My proposition is this: Website owners should have a place to register bad IP addresses. Such a centralized database will provide a method of tracking the decisions of the individuals who are misbehaving, but it provides a valuable resource to everyone with a website. While spam in forums and email is bothersome and wastes a lot of time, Denial of Service attacks cause much more concentrated damage. Distributed Denial of Service (DDOS) attacks are much much worse.
Many DDOS attacks are executed on botnets, which consist of computers belonging to naive Internet users. These users have executed some "unsafe" code which installed "malware" on their computer. It doesn't do much harm to them, but en masse, it can be directed to wreak havoc on a website business until the owners pay a ransom. But here comes the catch...
Those users undoubtedly sometimes use other websites that also suffer from DDOS attacks from time to time, and those sites would also benefit from educating the naive owners about the compromise of their systems.

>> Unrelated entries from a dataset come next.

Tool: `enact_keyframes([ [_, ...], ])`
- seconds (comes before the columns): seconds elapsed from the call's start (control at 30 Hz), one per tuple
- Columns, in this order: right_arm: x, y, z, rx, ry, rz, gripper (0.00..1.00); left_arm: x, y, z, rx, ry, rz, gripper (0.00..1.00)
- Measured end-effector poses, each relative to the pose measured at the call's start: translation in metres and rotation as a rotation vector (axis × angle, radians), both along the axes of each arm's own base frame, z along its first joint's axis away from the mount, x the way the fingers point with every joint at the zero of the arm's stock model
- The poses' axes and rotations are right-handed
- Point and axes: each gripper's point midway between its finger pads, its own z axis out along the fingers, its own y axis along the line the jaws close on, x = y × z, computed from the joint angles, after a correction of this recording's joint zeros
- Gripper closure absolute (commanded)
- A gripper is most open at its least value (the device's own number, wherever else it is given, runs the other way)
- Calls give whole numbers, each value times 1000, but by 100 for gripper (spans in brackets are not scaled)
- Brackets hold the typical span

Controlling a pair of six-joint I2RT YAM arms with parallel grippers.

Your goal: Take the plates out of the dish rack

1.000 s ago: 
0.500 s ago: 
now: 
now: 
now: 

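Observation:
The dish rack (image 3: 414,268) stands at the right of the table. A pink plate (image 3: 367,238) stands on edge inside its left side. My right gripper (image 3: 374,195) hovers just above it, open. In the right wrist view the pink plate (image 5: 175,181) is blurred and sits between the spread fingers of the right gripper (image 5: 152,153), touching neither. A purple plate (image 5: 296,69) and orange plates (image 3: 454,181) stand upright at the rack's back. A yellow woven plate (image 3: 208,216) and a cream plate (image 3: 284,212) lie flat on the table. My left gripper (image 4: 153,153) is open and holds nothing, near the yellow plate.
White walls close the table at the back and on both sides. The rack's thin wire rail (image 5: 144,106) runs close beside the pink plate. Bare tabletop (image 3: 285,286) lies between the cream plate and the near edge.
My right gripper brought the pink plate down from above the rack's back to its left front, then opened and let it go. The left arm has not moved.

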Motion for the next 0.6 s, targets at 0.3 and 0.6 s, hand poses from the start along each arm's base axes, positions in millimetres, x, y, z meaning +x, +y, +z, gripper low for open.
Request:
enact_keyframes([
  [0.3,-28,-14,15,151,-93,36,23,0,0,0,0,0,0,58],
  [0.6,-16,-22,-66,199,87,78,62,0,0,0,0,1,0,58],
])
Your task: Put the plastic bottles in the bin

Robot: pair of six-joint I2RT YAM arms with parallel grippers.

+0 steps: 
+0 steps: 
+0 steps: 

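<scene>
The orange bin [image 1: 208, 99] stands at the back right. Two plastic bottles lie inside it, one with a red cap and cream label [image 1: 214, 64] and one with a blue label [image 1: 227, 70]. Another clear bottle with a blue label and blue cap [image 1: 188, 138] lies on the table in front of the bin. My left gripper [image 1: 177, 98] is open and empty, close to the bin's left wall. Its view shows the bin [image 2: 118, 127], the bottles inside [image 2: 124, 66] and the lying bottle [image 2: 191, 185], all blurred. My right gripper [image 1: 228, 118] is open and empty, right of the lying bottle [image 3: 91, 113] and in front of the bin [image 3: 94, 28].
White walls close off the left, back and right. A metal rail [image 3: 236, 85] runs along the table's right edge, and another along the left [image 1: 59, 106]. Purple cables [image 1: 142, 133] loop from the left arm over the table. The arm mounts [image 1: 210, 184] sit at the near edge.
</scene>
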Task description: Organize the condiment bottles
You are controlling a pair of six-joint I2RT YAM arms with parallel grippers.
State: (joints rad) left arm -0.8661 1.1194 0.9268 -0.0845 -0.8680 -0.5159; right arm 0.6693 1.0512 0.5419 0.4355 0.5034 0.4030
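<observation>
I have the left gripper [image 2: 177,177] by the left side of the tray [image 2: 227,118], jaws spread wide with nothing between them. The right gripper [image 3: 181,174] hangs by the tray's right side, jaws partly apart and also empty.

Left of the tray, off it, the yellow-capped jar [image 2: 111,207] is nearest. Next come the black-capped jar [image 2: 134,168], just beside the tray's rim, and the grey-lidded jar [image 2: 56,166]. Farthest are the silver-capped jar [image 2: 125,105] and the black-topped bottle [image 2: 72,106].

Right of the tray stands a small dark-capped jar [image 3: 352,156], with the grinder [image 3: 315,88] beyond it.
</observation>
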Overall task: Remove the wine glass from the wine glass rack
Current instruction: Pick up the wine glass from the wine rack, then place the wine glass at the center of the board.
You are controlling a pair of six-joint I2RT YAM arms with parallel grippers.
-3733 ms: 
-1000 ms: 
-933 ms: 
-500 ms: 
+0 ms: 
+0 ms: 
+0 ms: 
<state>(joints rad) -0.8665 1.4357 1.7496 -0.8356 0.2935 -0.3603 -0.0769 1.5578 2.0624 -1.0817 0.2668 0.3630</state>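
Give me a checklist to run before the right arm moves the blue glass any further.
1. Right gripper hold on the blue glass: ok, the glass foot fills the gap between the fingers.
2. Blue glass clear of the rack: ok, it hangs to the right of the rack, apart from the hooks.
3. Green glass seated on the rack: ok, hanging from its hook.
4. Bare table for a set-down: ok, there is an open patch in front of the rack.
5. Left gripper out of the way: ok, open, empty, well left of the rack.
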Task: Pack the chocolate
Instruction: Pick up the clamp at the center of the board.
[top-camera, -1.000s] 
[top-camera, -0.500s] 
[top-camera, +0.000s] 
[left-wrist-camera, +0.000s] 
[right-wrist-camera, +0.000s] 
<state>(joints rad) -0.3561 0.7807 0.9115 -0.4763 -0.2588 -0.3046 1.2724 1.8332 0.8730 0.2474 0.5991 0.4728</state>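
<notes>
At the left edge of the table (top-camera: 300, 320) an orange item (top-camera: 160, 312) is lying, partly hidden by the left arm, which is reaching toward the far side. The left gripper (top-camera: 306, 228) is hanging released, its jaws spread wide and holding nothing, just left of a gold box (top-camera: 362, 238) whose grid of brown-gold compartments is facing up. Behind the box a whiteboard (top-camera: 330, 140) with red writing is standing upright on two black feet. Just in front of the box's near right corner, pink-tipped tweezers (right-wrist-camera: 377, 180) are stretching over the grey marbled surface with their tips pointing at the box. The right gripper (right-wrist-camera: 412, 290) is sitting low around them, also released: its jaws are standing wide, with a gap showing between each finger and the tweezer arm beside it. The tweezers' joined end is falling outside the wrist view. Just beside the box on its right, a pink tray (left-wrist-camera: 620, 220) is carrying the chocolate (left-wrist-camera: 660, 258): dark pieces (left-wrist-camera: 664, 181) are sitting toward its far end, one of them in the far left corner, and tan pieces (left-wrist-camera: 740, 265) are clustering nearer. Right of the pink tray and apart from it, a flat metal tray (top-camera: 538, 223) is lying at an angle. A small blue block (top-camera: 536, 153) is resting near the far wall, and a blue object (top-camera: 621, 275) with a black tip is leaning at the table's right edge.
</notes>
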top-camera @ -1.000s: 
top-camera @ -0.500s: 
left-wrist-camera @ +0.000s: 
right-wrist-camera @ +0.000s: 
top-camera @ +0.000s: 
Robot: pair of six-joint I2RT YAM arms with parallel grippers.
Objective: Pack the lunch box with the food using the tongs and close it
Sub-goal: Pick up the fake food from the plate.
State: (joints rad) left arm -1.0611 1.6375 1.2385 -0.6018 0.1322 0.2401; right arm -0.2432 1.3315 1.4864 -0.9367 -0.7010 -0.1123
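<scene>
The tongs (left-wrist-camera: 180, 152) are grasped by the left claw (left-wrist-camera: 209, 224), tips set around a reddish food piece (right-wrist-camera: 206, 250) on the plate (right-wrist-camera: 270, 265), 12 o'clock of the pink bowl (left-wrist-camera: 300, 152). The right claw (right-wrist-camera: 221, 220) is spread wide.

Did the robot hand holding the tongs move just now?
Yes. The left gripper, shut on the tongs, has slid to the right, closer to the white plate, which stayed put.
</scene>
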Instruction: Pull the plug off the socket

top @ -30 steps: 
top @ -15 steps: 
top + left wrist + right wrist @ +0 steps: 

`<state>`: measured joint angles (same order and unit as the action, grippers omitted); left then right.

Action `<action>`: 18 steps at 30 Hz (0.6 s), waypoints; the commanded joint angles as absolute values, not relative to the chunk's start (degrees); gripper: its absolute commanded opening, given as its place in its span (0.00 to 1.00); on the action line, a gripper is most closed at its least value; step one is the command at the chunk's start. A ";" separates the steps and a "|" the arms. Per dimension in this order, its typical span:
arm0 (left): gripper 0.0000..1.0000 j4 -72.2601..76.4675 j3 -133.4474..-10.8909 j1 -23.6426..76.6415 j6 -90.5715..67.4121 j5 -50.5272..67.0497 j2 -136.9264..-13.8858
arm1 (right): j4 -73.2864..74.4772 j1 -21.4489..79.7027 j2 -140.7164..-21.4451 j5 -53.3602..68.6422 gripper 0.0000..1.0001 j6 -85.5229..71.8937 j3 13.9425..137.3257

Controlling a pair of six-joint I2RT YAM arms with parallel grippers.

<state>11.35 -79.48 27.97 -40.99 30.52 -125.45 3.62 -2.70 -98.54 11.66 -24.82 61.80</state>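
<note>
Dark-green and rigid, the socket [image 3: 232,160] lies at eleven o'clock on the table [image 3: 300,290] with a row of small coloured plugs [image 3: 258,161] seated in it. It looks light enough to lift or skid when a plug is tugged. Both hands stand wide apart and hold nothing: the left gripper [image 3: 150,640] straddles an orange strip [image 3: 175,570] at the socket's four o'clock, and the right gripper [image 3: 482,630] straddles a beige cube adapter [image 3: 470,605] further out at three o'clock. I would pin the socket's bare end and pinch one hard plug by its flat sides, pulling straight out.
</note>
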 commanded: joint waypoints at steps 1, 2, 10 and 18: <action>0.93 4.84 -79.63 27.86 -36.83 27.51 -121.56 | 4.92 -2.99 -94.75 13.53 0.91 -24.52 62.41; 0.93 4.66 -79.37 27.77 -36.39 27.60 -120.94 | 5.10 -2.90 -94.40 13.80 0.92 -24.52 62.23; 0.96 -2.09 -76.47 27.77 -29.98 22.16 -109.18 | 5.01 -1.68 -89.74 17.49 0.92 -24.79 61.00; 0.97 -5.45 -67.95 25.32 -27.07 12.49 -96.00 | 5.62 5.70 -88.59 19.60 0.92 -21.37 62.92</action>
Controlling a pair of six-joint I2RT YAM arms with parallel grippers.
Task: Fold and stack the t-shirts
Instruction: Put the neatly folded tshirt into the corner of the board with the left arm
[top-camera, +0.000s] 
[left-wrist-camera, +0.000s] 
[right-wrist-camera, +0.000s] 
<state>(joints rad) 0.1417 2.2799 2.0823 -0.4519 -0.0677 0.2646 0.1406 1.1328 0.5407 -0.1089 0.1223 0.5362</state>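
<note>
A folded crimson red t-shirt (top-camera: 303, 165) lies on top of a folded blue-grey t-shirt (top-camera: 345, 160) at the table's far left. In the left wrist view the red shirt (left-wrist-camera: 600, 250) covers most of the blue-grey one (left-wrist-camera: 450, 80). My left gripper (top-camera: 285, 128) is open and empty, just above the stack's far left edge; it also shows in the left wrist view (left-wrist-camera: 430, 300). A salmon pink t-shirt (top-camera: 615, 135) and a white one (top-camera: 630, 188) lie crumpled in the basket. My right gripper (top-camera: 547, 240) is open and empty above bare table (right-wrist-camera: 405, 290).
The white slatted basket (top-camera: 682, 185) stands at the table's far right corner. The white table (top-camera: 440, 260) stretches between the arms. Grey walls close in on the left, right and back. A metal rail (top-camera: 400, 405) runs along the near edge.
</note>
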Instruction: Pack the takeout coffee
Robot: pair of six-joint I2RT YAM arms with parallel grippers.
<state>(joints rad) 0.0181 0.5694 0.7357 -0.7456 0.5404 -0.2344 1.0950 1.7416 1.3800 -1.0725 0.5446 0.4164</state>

Armed with the fact that several "other victims" have reported their IP address as that of a compromised system, some will choose to deny access for a time, or perhaps until the naive owner submits a log of the output from a cleaning program like Malwarebyte's Anti-Malware. Others will simply offer the info.
But none will be able to use the system until someone compiles a database of IP addresses used in a DDOS attack, and then puts in the effort to keep it up to date. That's me. Can you help?